Em certa oportunidade, o Profeta Muhammad (saws) estava sentado com seus companheiros, e ao perceber que um homem vinha se aproximando, disse: “Ó meus companheiros, se vocês querem contemplar um dos habitantes do Paraíso, vejam aquele desconhecido que está vindo em nossa direção”.

O visitante chegou e tomou seu lugar entre a congregação. No dia seguinte e ainda no outro, o Profeta (saws) deu as boas novas aos seus irmãos, sobre a felicidade eterna daquele homem (sem dizer nada, entretanto, àquela pessoa).

Com frequência eu tenho ouvido pessoas proclamarem possuir corações puros. Especialmente as que rejeitam religião e práticas místicas tradicionais. Adoram dizer isso. Nós não proclamamos coisas desse tipo, pois acreditamos que o nosso caminho é o caminho da purificação, e que os esforços deveriam nos dirigir na direção correta.

Quem quer que pense de si mesmo como uma pessoa de coração puro, deveria ter cuidado com esta consideração e reexaminar sua postura sob essa luz, ou seja, a luz que indica que o nosso caminho é o caminho da purificação. Isto assim chegou a nós através de Abdula, filho de Omar, segundo Khalifa do Islã.

Quando Abdula ouviu o Profeta (saws) louvar esta pessoa três vezes, decidiu segui-la até sua casa e procurar suas bênçãos, assim como seu conhecimento dos meios que exatamente o levaram a atingir uma estágio de perfeição na sua vida. Quando Abdula chegou na casa do homem, bateu em sua porta, recebeu boas vindas e foi convidado a entrar.

O anfitrião perguntou-lhe: “Posso saber o propósito de sua visita?” Então Ibn Omar relatou-lhe tudo que o Santo Profeta (saws) disse sobre ele, nos três dias anteriores. O homem disse: “Eu sei”. Abdula Ibn Umar continuou: “Ó meu irmão. Gostaria de ser uma dessas pessoas afortunadas e ter assegurado um lugar no Paraíso enquanto ainda estiver vivendo neste mundo. O que fez para alcançar tamanha distinção na Presença Divina? Que austeridades praticou? Que super-rogatórias (atos de devoção) fez?”

O homem respondeu: “Ó Abdula, eu não adoro mais do que você, ou que qualquer outra pessoa. Essas boas notícias não são resultado da minha austeridade nem da minha devoção. Existem, entretanto, três atributos que tenho cultivado, os quais prezo muito, como cultivador de pérolas raras.

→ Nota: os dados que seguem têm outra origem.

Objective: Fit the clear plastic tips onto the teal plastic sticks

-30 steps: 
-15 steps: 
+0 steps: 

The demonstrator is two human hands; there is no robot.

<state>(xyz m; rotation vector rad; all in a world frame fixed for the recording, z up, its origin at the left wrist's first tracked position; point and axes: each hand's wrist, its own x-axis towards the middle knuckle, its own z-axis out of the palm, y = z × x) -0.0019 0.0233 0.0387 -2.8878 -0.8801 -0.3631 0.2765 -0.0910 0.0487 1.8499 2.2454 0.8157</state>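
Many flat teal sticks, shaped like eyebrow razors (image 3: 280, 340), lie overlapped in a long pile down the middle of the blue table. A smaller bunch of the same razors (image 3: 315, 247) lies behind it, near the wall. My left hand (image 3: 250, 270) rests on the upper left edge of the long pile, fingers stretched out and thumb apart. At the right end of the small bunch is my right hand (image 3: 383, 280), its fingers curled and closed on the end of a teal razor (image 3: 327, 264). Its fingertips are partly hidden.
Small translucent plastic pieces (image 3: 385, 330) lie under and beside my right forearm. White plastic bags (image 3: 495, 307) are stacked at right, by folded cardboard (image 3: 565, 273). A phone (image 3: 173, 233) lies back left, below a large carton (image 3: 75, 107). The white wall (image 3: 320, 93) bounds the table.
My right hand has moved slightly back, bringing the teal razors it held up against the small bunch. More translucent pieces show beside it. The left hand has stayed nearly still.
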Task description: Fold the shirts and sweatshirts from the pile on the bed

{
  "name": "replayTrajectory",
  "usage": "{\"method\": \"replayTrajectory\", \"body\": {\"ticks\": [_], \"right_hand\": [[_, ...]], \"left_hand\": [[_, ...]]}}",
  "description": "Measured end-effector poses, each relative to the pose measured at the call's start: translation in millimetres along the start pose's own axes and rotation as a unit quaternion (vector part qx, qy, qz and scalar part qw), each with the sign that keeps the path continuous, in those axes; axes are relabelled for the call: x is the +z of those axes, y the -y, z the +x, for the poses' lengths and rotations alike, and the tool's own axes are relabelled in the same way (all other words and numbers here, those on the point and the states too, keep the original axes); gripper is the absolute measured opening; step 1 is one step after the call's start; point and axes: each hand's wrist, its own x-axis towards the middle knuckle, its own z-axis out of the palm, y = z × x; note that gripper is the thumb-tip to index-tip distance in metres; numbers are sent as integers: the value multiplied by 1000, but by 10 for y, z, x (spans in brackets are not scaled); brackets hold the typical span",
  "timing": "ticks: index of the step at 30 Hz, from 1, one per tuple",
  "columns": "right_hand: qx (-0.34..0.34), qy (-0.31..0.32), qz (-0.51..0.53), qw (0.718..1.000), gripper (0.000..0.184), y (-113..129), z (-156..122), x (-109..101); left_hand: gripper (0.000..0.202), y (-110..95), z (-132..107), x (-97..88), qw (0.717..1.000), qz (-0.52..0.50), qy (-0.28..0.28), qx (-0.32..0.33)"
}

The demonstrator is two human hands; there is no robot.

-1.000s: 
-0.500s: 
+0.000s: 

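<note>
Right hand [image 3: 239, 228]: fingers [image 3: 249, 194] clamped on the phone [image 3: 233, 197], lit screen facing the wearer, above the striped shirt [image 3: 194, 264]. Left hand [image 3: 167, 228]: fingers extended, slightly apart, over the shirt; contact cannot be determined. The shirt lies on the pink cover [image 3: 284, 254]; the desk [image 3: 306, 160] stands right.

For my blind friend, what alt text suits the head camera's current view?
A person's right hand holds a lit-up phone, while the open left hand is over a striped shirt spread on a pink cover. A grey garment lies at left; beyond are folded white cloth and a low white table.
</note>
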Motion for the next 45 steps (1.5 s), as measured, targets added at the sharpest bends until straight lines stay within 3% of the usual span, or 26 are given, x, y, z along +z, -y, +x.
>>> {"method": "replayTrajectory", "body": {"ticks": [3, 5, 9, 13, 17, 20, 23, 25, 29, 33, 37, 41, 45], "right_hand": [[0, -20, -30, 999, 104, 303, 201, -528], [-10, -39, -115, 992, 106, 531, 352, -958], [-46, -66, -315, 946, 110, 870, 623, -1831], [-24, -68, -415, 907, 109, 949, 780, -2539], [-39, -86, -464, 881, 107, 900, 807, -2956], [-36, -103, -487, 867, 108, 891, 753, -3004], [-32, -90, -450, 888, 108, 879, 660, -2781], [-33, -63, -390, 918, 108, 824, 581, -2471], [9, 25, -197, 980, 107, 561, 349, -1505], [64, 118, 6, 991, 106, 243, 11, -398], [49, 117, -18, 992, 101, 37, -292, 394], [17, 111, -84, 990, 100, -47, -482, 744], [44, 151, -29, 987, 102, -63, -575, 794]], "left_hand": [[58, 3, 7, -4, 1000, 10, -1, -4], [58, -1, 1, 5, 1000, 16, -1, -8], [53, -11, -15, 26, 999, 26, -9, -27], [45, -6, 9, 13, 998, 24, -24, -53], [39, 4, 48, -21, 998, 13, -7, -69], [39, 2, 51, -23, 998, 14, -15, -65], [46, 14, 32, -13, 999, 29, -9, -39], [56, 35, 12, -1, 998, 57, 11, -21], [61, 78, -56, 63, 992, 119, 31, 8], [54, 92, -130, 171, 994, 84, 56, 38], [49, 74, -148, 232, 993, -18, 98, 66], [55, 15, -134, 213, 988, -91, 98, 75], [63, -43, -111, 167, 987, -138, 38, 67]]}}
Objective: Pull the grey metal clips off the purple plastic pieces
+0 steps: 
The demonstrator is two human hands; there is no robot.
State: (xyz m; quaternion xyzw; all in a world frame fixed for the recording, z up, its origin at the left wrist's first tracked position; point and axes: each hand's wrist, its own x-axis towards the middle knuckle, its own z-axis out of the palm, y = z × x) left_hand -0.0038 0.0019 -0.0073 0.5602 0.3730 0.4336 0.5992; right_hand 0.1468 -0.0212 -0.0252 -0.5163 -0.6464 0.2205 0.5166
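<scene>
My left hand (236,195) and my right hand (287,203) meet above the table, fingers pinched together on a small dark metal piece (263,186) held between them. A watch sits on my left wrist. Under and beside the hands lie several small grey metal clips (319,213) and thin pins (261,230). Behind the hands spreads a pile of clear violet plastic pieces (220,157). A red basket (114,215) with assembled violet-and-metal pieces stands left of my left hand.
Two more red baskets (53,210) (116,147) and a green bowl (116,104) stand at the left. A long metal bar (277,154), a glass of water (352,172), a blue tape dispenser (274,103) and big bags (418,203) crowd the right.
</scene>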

Primeiro quando deito na cama antes de dormir, digo a Allah: ‘Ó Allah, se qualquer dos Seus servos me causou mal hoje, com sua mão ou com sua língua, o perdoei totalmente e jamais me queixarei dele para ninguém, nem para Você, nem agora, nem no Dia do Juízo. Você é minha testemunha que a todos perdoei. Agora, e para sempre. Aqui, e na eternidade.”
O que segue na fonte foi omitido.